**** DATA LISTING

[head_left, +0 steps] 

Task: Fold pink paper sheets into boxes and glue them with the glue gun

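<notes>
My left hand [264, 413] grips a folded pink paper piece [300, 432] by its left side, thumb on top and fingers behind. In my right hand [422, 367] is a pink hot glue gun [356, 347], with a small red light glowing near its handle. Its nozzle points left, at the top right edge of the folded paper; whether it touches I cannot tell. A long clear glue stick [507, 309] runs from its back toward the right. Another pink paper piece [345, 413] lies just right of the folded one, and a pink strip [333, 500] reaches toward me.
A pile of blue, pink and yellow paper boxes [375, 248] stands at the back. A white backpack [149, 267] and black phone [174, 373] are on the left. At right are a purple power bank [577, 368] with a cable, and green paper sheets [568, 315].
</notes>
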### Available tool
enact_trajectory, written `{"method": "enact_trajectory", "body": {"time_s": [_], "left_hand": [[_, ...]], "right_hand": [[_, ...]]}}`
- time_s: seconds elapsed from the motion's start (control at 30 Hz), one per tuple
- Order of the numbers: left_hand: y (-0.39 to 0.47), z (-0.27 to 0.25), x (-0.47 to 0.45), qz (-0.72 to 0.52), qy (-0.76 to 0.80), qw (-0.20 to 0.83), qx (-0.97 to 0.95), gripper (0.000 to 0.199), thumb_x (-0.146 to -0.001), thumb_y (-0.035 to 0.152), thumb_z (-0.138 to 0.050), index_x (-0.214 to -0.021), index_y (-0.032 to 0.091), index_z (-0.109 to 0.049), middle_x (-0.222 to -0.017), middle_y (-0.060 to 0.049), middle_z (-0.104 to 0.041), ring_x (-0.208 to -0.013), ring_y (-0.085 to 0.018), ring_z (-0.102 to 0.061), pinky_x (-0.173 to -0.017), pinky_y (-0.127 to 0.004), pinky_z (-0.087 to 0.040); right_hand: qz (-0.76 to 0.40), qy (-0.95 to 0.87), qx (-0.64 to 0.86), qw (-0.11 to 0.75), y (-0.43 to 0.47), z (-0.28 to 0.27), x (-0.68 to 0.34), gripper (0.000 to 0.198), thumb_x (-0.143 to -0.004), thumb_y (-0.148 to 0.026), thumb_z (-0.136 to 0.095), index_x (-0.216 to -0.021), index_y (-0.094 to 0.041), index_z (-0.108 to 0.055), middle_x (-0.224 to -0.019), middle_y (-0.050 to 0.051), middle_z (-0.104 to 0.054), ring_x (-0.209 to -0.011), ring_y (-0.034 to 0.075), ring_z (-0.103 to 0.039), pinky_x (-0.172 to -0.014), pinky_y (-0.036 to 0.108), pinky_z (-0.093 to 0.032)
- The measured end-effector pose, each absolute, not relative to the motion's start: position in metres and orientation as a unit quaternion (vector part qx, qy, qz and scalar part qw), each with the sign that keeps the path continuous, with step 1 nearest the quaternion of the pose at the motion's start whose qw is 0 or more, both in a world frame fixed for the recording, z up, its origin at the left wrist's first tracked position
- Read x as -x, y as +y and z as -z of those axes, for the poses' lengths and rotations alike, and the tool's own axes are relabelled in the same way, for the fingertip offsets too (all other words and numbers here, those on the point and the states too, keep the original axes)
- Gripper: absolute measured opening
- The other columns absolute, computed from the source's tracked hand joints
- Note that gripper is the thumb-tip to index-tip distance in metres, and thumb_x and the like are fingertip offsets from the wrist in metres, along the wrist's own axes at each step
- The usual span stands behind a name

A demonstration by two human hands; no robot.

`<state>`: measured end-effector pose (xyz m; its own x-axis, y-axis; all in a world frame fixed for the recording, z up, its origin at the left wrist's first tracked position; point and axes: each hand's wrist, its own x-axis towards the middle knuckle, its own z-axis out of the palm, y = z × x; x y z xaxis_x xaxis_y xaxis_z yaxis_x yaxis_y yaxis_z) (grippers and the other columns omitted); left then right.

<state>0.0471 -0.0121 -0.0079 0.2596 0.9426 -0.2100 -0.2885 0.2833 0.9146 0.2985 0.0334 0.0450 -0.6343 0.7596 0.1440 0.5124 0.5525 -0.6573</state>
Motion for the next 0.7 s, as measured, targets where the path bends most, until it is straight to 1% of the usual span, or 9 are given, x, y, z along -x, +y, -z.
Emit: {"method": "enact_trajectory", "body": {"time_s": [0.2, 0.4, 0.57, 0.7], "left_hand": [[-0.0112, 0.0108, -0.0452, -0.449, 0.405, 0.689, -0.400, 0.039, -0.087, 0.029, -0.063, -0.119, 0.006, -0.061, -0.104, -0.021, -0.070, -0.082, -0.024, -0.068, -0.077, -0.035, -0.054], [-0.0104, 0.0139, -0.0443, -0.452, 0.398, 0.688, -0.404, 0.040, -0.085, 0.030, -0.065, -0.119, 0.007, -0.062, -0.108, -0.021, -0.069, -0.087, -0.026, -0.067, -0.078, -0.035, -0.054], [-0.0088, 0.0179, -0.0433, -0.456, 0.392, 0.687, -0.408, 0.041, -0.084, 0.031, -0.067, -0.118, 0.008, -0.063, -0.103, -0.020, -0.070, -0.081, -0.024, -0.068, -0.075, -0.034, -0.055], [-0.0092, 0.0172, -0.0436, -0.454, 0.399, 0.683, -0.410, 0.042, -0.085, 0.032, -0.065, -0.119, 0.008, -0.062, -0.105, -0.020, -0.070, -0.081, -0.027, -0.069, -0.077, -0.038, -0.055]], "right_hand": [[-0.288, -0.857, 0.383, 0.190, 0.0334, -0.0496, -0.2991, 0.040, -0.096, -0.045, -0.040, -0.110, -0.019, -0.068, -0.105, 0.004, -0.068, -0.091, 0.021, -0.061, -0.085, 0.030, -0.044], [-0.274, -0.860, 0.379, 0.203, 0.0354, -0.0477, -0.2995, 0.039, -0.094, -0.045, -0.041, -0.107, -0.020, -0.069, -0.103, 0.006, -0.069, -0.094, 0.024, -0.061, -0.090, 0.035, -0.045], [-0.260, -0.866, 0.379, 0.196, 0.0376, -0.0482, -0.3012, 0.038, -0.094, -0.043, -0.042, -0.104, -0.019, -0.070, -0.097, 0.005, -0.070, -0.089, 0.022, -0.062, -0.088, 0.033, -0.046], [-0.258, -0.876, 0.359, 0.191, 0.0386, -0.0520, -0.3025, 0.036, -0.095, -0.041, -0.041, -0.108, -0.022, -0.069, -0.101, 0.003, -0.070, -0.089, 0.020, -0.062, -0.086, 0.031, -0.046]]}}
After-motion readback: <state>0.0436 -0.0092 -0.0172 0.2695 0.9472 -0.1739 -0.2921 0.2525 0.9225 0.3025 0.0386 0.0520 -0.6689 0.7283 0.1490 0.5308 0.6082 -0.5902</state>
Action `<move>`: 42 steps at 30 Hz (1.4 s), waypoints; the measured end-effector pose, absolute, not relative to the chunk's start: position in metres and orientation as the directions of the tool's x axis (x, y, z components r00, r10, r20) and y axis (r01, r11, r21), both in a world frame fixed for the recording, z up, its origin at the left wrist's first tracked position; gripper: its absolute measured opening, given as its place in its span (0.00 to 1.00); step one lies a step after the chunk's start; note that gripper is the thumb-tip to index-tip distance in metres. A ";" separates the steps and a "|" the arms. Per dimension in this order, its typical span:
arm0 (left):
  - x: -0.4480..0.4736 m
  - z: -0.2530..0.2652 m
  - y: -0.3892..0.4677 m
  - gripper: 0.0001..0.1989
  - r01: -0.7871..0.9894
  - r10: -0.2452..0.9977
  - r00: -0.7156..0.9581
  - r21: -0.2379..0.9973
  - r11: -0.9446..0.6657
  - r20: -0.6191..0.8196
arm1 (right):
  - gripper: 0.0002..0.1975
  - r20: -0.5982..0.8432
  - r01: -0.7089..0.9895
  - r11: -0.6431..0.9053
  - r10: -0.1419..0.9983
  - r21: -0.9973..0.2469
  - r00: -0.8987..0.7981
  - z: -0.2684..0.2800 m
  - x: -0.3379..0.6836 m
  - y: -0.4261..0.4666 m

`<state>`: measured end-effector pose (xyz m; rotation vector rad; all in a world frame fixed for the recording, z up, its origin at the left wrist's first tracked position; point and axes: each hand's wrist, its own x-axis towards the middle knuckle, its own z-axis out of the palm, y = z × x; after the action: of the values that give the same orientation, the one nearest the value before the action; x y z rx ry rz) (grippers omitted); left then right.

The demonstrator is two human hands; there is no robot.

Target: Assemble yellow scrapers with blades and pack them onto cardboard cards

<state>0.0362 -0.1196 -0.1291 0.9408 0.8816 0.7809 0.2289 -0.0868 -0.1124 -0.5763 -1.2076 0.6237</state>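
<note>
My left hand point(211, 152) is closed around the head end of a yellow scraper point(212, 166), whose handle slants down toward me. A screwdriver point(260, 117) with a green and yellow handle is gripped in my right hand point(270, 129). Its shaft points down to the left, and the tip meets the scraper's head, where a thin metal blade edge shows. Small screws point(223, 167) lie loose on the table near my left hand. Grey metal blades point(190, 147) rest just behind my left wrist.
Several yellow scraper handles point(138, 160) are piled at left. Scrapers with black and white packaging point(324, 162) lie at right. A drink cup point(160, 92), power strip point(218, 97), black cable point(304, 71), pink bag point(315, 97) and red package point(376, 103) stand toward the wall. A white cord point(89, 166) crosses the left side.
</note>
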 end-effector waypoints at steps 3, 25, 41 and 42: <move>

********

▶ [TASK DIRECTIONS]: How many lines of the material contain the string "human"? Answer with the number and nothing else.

▶ [RESPONSE]: 2